Thanks to Eric Perramond’s (Colorado College) initial ping, we have organized a three-part set of sessions for the next AAG Annual Meeting in Chicago. We have a fantastic line up of scholars –both early career, and those of us who are, well, not so early career– to push existing analytics in water governance to incorporate the question of time and time/space.  Below is the précis, and I will post the participants and titles as they come rolling in.  We have two full paper sessions and one session dedicated to debate and discussion.  I am so grateful for the collegial response of our participants and discussants. To quote Eric, “Onward!”

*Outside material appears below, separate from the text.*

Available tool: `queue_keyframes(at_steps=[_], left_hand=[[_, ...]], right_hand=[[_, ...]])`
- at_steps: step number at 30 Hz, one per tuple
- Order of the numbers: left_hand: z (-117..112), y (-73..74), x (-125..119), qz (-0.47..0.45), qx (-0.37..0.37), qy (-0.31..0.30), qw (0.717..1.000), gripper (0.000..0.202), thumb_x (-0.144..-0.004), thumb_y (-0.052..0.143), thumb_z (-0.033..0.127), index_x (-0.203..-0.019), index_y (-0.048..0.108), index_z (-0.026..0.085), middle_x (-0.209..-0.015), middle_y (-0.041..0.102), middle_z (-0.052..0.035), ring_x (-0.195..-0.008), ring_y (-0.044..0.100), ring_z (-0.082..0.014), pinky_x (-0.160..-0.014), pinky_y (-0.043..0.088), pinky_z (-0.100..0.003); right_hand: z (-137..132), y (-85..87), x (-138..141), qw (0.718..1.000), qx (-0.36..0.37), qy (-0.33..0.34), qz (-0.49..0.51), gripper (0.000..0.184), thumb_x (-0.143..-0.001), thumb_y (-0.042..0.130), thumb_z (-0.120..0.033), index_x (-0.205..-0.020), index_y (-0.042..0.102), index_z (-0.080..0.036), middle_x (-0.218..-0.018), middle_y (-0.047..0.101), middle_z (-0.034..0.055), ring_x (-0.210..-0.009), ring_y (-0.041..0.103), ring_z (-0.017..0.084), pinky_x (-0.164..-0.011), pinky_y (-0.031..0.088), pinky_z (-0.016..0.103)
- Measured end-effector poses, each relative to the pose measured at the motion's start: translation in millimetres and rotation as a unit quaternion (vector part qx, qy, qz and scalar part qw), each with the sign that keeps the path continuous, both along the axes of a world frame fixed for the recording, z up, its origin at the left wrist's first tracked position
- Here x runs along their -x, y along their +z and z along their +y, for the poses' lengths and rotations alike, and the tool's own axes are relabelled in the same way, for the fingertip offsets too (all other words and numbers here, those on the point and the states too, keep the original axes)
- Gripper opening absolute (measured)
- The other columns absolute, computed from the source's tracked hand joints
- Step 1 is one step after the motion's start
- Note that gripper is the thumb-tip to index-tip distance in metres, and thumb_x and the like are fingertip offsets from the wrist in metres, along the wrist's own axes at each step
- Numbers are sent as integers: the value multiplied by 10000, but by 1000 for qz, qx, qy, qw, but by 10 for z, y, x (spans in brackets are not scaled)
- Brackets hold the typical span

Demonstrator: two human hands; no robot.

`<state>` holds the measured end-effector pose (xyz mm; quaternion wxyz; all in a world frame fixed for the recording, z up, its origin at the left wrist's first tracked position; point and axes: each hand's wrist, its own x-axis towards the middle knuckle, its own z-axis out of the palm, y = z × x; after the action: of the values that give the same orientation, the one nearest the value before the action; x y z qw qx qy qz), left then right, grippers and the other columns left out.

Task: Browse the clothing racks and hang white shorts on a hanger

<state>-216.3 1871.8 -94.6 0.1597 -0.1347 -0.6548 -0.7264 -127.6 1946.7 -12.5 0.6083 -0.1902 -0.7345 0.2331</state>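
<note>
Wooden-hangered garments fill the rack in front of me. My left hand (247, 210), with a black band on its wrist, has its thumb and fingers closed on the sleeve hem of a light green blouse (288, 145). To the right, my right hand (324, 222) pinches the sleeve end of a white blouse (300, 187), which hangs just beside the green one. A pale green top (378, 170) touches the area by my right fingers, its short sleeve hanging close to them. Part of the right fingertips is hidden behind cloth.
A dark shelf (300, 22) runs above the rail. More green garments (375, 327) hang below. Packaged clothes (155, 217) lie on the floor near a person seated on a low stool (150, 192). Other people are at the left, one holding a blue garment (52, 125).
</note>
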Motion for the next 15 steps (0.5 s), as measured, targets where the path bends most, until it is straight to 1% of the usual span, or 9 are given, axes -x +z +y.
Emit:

Fast/Slow States: Time-Space, Technology, and Water Governance

Current research on water governance examines how nation-states and sub-national institutions map, quantify, and territorialize waters at various scales. Recent work in STS and political ecology interrogates the role of  technology in both hard and soft path regimes of water governance.  The sessions further this line of inquiry by engaging the larger question of how time, broadly speaking the time-space of the waterscape, comes into play.  How do technologies, defined as system of practices, knowledge and devices, reconstitute the hydro-social cycle through the co-production of time. How do expertise, technology, and practices manipulate water resources as they flow simultaneously through space and time – how fast or slow water flows move, who controls the speed of flow, how does time redefine water itself, and what are the implications for water governance, access, and equity? How does state governance reflect or ignore time-space dimensions of water flow?  We encourage papers that draw examples from the Global North and Global South because we argue that all forms of state-authorized governance depend on water expertise and technology in abetting the flow of water.  Panelists will address the time-space of hydro-social relationships from the angles of environmental history, STS, political ecology, and critical legal frameworks, and highlight the implications.